[[ Exercise data open ]]
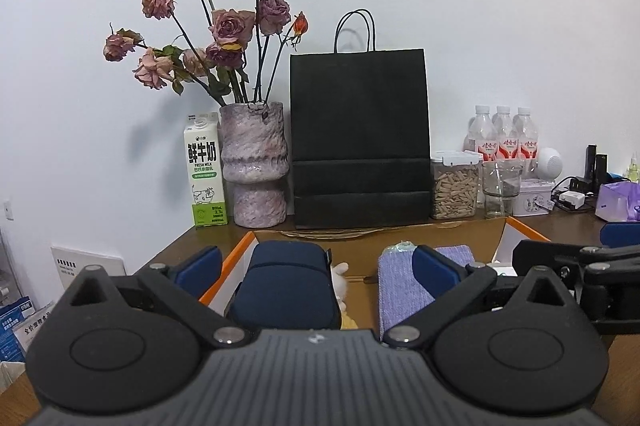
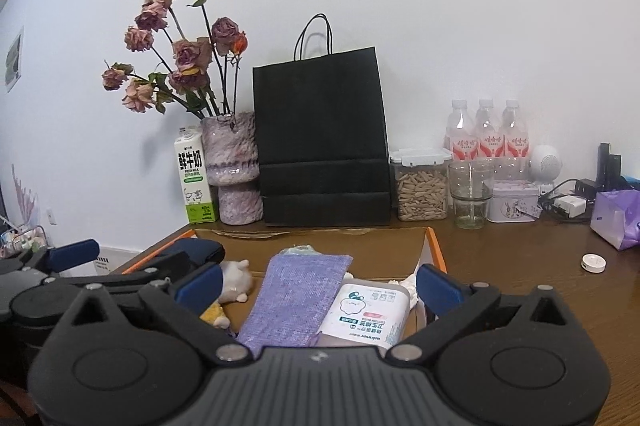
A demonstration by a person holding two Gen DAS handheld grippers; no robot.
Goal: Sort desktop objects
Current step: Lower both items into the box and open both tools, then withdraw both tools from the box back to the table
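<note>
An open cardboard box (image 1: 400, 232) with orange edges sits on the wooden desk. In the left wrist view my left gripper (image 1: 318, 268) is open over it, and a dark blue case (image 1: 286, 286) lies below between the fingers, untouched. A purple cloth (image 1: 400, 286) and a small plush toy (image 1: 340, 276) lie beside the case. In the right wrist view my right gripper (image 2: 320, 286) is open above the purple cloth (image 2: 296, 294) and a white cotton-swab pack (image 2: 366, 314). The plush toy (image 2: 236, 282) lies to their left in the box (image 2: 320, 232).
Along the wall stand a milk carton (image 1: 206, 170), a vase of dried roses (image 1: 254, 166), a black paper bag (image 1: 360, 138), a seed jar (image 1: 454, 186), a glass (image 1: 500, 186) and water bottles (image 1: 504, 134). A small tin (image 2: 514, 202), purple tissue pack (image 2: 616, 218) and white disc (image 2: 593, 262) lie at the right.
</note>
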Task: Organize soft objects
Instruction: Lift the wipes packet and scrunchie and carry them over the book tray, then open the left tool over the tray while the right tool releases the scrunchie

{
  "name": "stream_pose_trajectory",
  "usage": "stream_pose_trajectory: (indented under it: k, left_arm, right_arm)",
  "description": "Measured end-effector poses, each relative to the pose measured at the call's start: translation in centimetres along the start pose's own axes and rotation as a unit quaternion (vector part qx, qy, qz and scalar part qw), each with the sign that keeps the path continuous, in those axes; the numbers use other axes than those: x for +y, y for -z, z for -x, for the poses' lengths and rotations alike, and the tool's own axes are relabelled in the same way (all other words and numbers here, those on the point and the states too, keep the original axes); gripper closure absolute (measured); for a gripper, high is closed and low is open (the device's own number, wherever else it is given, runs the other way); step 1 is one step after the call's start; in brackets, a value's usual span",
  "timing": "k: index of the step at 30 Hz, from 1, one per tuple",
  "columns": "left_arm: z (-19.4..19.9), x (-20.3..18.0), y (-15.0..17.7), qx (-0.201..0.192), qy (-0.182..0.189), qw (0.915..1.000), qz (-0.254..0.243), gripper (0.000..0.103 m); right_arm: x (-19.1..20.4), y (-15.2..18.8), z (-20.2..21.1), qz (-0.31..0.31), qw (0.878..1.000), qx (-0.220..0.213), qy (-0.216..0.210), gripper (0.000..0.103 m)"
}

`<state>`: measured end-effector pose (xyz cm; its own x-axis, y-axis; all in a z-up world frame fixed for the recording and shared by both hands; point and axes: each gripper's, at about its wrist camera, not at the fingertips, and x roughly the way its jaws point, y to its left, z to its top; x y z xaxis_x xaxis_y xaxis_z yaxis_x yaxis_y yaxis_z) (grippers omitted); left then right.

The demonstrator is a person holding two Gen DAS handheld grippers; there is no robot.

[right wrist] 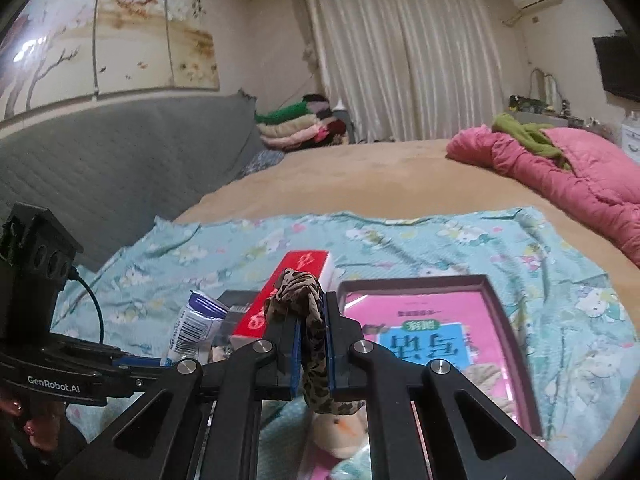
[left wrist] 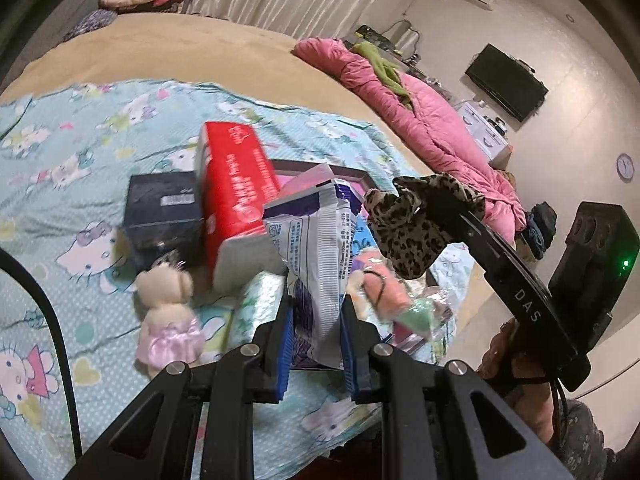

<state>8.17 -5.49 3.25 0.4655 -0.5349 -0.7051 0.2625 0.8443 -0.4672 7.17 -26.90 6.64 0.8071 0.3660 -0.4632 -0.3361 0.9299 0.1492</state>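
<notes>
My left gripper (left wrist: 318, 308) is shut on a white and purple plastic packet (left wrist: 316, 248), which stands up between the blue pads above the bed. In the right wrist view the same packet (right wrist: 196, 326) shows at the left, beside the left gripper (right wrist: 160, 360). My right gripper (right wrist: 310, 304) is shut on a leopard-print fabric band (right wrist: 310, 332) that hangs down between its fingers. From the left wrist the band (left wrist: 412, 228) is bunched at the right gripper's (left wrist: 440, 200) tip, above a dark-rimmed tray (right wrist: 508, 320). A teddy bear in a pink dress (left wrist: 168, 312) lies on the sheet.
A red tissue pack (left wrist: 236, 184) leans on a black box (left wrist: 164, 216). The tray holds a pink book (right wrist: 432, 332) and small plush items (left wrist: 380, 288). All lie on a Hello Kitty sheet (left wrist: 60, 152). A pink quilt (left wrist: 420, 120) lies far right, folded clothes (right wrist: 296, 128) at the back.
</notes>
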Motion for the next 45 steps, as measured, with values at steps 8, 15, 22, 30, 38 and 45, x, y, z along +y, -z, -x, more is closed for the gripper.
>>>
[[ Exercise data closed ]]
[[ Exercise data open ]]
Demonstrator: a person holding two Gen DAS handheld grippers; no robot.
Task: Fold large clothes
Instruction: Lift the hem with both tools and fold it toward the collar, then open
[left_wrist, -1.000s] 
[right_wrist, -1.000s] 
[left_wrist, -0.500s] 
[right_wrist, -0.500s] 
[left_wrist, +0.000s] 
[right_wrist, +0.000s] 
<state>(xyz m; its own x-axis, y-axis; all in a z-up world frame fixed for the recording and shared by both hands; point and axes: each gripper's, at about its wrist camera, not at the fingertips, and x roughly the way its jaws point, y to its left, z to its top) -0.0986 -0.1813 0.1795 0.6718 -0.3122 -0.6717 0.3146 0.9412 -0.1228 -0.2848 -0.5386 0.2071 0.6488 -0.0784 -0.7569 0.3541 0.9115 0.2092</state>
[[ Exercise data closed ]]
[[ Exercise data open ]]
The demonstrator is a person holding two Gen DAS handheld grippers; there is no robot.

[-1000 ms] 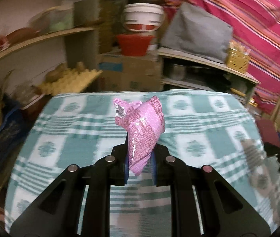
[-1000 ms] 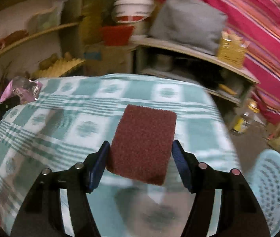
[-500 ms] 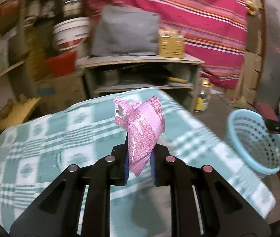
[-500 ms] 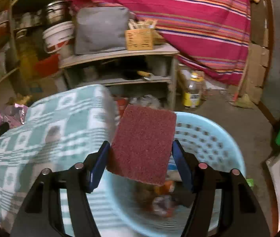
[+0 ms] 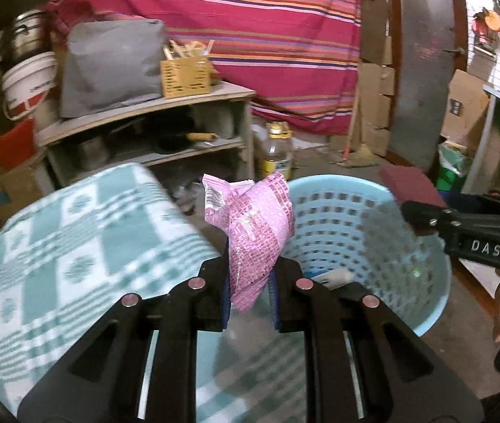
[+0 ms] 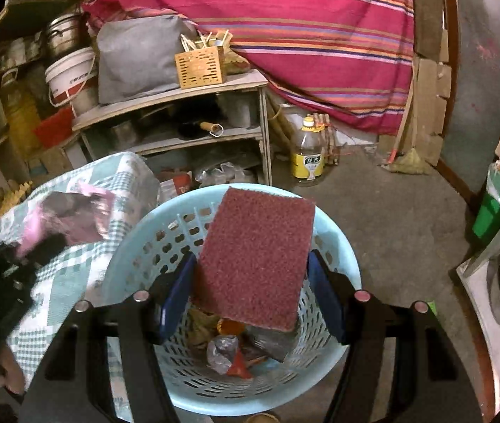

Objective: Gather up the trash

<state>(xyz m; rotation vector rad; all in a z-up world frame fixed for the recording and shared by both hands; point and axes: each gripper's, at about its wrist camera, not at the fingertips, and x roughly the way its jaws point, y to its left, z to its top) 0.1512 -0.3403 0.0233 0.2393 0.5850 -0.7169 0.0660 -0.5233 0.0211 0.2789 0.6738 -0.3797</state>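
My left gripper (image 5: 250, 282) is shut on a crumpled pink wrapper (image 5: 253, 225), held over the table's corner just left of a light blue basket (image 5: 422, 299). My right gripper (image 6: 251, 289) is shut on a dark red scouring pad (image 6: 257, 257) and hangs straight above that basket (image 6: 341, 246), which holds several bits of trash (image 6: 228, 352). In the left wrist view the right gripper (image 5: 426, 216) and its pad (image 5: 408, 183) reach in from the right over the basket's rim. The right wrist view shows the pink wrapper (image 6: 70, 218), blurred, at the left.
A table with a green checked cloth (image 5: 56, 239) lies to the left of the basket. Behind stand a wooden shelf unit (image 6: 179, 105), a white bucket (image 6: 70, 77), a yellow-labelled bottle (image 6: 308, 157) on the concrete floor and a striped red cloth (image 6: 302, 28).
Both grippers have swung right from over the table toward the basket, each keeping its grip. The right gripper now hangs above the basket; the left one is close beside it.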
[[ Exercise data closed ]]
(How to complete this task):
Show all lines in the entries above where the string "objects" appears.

(Response to this exercise):
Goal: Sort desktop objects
Task: Organize soft objects

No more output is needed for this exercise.